## WORK ITEM
Give back exactly the lines of the material below, starting with the line with "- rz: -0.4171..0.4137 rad" and going on through the line with "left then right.".

## DATASET EXCERPT
BEGIN

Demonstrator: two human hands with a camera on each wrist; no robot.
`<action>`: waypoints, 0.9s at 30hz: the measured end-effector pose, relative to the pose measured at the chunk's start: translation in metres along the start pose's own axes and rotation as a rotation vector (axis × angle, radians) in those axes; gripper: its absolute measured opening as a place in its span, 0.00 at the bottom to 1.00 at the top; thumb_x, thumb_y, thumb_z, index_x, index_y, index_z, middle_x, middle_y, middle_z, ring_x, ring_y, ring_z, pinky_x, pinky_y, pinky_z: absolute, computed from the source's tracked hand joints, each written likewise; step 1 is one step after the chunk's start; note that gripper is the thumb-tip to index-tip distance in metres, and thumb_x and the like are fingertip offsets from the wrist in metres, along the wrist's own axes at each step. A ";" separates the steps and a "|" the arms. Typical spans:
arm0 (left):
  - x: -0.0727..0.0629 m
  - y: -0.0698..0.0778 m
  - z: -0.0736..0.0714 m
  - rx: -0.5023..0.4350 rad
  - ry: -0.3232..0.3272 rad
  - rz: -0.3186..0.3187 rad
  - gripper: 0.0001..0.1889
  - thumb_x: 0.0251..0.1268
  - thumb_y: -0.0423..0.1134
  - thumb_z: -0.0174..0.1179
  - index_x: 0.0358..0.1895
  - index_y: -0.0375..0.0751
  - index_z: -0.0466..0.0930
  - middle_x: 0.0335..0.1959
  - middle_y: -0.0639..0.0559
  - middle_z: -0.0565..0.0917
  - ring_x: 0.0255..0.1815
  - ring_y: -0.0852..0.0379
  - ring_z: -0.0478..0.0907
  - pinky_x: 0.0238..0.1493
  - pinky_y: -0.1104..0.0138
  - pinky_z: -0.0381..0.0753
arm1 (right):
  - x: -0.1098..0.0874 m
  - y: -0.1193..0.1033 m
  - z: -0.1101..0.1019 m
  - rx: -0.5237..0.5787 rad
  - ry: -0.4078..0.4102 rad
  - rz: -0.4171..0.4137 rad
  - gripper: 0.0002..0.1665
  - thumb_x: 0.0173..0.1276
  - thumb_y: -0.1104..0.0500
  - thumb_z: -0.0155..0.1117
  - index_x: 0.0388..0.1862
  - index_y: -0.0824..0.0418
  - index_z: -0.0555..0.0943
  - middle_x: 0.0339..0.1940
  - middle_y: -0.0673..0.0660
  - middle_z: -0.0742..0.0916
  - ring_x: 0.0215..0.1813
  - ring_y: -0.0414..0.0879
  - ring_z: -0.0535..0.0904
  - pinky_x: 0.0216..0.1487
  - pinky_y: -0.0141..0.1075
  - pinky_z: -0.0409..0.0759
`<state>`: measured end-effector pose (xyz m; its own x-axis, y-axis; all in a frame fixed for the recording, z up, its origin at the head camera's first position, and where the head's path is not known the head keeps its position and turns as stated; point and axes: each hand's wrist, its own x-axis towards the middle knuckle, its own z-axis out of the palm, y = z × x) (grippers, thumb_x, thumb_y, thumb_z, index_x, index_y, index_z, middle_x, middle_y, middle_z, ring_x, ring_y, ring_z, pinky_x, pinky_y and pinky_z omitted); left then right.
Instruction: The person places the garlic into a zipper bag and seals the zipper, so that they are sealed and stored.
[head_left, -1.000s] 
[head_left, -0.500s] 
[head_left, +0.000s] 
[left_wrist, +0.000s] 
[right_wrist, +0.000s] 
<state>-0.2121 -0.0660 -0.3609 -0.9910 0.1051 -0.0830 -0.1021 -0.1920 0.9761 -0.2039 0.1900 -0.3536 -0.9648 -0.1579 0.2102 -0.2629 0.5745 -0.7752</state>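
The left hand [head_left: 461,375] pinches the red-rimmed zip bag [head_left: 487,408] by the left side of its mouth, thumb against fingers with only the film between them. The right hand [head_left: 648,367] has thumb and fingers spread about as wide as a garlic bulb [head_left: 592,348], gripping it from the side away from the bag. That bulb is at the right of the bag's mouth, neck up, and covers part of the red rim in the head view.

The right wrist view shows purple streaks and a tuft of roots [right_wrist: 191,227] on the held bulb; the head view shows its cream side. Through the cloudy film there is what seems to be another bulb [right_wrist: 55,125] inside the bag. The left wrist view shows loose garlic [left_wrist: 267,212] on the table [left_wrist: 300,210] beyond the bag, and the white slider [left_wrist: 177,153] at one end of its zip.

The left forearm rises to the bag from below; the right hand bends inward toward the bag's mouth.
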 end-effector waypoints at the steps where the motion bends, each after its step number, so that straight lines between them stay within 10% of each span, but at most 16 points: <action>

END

## THE COMPLETED TASK
  - rz: -0.4171..0.4137 rad
  - gripper: 0.0002..0.1665
  - thumb_x: 0.0173..0.1276
  - thumb_y: -0.1104..0.0500
  - thumb_z: -0.0155..0.1117
  - index_x: 0.0388..0.1862
  - index_y: -0.0824..0.0418
  - index_z: -0.0555..0.0943
  - middle_x: 0.0339..0.1940
  - middle_y: -0.0673..0.0660
  - middle_z: -0.0742..0.0916
  - ring_x: 0.0215..0.1813
  - ring_y: -0.0414..0.0879
  - ring_z: -0.0535..0.0904
  - pinky_x: 0.0216..0.1487
  - pinky_y: -0.0141..0.1075
  - pinky_z: -0.0409..0.0759
`<state>`: measured end-effector pose (xyz m; its own x-axis, y-axis; all in a frame fixed for the recording, z up, its origin at the head camera's first position, and where the head's path is not known the head keeps its position and turns as stated; point and axes: each hand's wrist, its own x-axis towards the middle knuckle, its own z-axis out of the palm, y = z × x) (grippers, thumb_x, thumb_y, thumb_z, index_x, index_y, index_z, middle_x, middle_y, middle_z, ring_x, ring_y, ring_z, pinky_x, pinky_y and pinky_z omitted); left then right.

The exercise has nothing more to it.